*Work request:* In the entries that follow, which lines hold the string "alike"? List them.

*Source data:*
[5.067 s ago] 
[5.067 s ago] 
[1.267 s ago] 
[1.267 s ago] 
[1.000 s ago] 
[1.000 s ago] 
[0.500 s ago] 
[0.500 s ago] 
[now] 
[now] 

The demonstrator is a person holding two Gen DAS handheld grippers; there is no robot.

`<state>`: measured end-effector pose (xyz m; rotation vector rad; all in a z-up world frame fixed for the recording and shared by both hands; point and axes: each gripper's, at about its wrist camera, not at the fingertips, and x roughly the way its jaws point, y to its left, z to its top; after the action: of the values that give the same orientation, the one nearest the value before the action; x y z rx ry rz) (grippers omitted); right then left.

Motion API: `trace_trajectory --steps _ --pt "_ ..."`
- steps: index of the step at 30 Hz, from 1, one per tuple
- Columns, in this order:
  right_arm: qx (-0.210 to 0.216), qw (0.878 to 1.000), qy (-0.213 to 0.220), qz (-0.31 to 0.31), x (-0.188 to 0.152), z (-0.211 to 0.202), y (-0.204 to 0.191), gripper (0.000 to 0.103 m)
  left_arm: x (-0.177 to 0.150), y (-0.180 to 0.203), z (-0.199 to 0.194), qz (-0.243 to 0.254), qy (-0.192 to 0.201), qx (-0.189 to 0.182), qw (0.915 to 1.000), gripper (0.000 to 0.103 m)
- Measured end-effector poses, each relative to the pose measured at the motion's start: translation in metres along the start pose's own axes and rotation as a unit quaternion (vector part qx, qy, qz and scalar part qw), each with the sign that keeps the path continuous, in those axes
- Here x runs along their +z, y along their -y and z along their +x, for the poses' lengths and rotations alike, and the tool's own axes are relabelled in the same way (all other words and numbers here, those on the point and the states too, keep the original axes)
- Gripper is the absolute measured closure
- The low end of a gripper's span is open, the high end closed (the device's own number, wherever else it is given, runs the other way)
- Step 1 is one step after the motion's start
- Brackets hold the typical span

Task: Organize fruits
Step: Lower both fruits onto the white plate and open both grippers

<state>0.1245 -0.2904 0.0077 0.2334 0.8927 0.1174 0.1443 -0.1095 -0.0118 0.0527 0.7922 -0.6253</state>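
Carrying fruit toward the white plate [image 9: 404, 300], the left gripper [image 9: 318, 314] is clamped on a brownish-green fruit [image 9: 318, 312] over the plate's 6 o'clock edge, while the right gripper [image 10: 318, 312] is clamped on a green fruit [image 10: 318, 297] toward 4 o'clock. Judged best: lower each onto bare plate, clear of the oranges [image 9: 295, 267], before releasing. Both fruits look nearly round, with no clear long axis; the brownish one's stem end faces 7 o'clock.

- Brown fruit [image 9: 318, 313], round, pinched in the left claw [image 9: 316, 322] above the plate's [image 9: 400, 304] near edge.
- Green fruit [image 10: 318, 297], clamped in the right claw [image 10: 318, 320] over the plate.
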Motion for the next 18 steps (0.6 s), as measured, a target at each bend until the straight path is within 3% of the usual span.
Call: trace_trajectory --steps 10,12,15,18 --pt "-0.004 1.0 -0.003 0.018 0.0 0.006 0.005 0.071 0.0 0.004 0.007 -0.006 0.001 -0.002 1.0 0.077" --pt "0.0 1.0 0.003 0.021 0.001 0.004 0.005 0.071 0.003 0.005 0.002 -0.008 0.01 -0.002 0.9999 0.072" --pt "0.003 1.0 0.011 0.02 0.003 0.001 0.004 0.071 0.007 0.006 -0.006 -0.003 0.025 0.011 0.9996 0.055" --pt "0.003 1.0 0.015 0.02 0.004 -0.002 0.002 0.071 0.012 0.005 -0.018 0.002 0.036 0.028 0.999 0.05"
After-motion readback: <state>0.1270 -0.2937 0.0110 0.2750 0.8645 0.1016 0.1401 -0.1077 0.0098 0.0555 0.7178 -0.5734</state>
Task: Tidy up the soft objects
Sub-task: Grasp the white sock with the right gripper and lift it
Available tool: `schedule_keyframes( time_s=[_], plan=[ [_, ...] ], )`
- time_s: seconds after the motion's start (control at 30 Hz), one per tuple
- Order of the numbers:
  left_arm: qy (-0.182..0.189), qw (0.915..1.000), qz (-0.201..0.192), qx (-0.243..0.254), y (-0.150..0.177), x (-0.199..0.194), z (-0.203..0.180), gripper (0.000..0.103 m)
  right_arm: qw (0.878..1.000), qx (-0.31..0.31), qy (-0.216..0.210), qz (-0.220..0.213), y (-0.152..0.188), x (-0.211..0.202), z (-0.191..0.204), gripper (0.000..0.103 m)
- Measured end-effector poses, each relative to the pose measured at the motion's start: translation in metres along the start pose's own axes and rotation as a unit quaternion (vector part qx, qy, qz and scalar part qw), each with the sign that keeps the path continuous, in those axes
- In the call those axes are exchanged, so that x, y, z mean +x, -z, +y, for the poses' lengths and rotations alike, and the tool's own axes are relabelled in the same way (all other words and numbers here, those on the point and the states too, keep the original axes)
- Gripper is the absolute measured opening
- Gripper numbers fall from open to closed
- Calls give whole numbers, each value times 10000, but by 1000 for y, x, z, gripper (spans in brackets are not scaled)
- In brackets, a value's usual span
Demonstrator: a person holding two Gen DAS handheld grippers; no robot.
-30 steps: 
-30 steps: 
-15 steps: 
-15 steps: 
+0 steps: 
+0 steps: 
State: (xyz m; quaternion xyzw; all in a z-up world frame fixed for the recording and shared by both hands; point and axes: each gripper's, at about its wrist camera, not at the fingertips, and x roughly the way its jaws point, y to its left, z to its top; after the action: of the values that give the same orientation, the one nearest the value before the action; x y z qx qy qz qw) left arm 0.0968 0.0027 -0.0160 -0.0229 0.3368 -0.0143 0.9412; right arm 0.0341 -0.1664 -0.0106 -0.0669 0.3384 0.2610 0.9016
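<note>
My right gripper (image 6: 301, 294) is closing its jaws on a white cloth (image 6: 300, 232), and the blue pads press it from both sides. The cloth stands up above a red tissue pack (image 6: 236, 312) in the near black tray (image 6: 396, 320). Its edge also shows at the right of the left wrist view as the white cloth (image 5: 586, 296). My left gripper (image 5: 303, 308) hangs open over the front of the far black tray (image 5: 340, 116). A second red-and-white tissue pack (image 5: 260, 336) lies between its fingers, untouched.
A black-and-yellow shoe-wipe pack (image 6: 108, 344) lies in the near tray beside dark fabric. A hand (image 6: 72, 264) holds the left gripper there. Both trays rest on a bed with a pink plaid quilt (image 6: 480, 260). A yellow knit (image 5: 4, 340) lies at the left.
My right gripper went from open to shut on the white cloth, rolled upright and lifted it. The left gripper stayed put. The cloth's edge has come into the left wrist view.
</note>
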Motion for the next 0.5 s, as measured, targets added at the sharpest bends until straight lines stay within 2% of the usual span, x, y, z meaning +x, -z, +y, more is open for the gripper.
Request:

*Written answer:*
- Here x runs along their +z, y along their -y and z along their +x, for the poses' lengths and rotations alike, and the tool's own axes are relabelled in the same way (all other words and numbers here, those on the point and the states too, keep the original axes)
- In the call those axes are exchanged, so that x, y, z mean +x, -z, +y, for the poses' lengths and rotations alike, and the tool's own axes are relabelled in the same way (all other words and numbers here, those on the point and the states too, keep the original axes)

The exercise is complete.